• _WHAT TO PRODUCE_
Repeat every line of the material that follows, word for word.

• _PROVIDED DATA_
======

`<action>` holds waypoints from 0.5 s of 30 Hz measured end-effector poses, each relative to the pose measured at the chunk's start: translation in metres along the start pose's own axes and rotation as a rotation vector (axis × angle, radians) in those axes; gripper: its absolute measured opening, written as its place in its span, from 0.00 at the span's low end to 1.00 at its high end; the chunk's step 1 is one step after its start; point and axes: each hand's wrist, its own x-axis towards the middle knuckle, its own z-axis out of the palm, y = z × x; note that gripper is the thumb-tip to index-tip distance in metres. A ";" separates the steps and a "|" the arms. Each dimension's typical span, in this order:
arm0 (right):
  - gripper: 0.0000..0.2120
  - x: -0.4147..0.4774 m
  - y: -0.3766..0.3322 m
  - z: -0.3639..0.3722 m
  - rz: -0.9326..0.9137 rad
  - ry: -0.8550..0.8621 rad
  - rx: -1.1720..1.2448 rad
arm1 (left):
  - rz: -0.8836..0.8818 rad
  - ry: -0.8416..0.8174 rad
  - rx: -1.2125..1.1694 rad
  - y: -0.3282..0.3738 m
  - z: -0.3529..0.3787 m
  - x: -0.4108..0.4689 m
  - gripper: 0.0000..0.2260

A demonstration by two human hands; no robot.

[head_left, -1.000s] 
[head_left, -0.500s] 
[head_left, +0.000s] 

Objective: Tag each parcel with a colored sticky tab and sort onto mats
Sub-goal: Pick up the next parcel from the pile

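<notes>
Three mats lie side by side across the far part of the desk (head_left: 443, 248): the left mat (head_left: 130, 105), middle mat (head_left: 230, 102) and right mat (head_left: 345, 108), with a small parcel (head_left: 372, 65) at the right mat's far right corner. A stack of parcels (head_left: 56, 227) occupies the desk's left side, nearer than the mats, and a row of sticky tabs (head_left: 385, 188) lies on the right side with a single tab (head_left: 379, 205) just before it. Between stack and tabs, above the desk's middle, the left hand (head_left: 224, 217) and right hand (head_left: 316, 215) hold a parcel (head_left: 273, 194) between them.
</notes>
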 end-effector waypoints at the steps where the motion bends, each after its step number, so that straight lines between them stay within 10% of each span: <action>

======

• _SOLUTION_
`<action>` holds waypoints from 0.5 s of 30 Hz measured end-effector poses, each relative to the pose measured at the chunk's start: translation in metres along the start pose's own axes and rotation as a rotation vector (axis × angle, radians) in those axes; gripper: its absolute measured opening, written as its place in its span, from 0.00 at the span's low end to 1.00 at its high end; the chunk's step 1 is one step after its start; point and axes: each hand's wrist, its own x-axis towards the middle knuckle, its own z-axis out of the palm, y = z × x; note that gripper is the thumb-tip to index-tip distance in metres. A ";" separates the steps and a "|" the arms. Each dimension's typical span, in this order:
arm0 (right):
  - gripper: 0.0000..0.2120
  - x: -0.4147..0.4774 m
  - y: -0.3766..0.3322 m
  - z: -0.3639..0.3722 m
  - rz: -0.9326..0.9137 rad
  - ry: -0.8550..0.8621 rad
  - rx: -1.1720..1.2448 rad
arm1 (left):
  - rz: -0.8836..0.8818 rad
  - ry: -0.8416..0.8174 rad
  - rx: -1.2125..1.1694 rad
  - y: -0.3282..0.3738 m
  - z: -0.3529..0.3787 m
  - x: -0.4108..0.4689 m
  - gripper: 0.0000..0.2260

A demonstration by two human hands; no robot.

[head_left, -1.000s] 
[head_left, -0.500s] 
[head_left, +0.000s] 

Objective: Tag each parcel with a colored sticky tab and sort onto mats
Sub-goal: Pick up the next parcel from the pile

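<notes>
Three mats lie side by side across the far part of the desk (head_left: 443, 248): the left mat (head_left: 130, 105), middle mat (head_left: 230, 102) and right mat (head_left: 345, 108), with a small parcel (head_left: 372, 65) at the right mat's far right corner. A stack of parcels (head_left: 56, 227) occupies the desk's left side, nearer than the mats, and a row of sticky tabs (head_left: 385, 188) lies on the right side with a single tab (head_left: 379, 205) just before it. Between stack and tabs, above the desk's middle, the left hand (head_left: 224, 217) and right hand (head_left: 316, 215) hold a parcel (head_left: 273, 194) between them.
</notes>
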 end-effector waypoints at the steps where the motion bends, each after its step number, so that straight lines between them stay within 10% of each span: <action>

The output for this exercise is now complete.